▶ **Try it**: Where a line in the records below includes "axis", pull that line out.

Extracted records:
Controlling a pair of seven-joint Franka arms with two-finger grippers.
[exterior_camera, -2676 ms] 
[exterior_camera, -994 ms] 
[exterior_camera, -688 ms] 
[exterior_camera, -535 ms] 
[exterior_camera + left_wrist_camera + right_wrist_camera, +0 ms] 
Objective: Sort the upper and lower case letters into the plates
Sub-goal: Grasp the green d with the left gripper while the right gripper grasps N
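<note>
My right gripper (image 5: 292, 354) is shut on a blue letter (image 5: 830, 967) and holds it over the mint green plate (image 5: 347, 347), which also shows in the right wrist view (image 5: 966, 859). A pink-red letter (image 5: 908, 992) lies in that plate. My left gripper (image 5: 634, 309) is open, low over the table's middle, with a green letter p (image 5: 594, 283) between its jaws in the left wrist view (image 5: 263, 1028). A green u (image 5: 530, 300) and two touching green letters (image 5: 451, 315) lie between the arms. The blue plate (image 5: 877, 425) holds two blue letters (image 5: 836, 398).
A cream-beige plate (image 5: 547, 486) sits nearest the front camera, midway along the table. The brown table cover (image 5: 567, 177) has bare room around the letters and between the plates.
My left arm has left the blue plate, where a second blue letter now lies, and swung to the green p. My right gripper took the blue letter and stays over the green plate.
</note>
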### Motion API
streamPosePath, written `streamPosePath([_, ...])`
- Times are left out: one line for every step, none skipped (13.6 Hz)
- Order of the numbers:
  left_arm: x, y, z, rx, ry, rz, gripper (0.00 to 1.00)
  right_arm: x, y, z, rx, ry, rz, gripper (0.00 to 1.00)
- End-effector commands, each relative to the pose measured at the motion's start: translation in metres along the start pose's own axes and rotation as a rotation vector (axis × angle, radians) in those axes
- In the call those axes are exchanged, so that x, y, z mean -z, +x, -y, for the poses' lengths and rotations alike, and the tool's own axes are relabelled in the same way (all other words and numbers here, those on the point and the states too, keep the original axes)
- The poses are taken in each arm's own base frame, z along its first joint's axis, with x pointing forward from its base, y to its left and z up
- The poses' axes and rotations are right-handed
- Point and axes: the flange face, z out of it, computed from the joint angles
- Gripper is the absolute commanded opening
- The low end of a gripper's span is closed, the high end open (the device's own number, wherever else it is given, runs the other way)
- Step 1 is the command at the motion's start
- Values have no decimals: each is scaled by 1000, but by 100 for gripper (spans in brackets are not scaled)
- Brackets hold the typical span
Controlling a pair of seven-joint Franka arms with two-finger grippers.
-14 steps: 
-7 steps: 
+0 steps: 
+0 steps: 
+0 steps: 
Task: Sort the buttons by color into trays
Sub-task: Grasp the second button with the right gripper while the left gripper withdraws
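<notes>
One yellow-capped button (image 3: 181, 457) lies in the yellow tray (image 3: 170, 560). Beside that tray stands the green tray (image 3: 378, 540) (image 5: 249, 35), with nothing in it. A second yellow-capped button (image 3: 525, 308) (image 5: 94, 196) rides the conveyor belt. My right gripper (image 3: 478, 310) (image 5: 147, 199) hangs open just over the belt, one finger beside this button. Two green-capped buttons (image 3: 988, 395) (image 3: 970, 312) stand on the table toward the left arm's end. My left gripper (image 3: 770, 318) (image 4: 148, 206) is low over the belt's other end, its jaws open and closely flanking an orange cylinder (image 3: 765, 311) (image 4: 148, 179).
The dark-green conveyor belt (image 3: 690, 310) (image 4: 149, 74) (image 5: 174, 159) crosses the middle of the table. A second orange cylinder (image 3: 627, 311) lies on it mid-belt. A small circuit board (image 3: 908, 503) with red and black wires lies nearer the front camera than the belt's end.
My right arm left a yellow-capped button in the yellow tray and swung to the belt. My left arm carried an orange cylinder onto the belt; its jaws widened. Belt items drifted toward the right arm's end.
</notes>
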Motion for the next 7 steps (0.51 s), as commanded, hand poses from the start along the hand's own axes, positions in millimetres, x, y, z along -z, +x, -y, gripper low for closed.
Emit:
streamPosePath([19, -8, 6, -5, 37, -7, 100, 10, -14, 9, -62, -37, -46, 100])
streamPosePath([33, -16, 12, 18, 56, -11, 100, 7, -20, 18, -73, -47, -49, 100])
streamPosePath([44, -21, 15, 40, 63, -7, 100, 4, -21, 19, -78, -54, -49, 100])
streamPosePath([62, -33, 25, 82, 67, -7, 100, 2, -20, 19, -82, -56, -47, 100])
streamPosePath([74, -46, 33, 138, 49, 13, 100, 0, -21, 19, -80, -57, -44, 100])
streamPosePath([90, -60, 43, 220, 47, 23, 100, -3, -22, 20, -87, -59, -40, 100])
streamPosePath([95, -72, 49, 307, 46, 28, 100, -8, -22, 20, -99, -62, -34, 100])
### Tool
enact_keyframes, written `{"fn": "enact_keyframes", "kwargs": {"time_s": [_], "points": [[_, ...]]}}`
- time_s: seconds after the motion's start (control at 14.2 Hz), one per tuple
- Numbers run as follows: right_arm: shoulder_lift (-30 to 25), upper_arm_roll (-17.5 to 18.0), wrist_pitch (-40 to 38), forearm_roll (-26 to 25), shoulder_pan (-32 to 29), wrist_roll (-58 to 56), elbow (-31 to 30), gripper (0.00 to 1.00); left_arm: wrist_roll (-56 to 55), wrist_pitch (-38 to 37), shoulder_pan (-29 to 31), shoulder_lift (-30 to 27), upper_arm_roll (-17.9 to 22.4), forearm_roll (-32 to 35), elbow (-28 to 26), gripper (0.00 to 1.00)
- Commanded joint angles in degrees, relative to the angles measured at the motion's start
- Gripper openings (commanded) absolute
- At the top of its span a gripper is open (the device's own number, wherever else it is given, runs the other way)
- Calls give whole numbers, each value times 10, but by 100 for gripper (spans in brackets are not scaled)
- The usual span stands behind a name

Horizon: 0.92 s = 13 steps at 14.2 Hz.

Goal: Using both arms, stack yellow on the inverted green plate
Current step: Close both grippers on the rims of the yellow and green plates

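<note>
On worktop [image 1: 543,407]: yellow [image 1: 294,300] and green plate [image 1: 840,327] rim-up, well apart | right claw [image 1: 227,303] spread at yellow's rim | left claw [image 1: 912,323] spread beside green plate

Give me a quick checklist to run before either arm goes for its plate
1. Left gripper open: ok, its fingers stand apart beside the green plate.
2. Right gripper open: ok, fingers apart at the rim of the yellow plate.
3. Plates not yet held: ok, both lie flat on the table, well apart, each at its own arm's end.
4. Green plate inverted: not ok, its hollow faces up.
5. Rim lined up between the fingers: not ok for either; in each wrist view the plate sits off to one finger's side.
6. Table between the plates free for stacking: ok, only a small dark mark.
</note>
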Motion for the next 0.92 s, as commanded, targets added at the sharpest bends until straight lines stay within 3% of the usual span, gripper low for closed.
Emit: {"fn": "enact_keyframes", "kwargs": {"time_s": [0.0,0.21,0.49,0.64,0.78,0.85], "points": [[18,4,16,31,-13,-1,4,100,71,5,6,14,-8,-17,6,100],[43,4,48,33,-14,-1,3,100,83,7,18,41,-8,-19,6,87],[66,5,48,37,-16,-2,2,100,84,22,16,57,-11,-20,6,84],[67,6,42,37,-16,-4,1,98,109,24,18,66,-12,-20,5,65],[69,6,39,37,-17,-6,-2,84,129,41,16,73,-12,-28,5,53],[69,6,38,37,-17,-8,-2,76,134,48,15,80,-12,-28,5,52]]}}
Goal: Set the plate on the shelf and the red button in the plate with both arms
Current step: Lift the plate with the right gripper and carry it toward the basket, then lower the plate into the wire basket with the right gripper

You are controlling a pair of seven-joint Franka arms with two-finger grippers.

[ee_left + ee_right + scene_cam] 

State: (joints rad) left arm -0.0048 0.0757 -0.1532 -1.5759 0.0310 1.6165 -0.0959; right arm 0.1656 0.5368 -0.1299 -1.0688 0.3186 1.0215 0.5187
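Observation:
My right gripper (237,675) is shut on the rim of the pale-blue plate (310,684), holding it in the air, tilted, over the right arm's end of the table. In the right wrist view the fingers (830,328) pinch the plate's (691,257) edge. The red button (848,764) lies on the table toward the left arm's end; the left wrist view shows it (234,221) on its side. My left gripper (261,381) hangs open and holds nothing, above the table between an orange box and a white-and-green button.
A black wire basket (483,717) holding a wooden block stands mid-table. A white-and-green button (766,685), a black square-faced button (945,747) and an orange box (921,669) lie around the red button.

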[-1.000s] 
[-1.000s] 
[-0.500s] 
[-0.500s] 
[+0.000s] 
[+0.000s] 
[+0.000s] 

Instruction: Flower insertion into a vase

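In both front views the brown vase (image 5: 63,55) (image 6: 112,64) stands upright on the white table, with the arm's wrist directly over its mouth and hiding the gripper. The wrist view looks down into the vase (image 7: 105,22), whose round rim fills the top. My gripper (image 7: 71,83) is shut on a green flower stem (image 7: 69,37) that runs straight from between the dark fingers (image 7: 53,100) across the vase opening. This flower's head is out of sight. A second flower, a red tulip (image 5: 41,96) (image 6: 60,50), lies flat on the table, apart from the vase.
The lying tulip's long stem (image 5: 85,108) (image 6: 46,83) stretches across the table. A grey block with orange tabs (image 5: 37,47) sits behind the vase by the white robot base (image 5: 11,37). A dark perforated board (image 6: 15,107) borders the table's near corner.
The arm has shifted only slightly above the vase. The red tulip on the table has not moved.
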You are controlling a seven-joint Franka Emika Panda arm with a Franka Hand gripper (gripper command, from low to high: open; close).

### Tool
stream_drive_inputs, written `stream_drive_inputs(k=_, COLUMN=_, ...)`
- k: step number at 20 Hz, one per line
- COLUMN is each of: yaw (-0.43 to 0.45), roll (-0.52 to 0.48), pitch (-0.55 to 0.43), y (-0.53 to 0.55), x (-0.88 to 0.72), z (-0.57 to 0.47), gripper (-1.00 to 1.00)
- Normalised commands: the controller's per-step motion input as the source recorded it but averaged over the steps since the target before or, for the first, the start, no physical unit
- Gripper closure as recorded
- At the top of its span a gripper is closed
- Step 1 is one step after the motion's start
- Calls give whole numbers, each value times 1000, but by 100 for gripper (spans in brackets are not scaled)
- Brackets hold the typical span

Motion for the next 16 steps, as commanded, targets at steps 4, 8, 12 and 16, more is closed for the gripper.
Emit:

▶ **Output of the exercise**:
- End-effector commands, each relative to the pose measured at the motion's start: translation in metres along the start pose's own axes and rotation as a rotation vector (axis × angle, radians) in those axes
- The poses are taken in each arm's own base frame, z along its first joint's axis, with x pointing forward from its base, y to its left and z up

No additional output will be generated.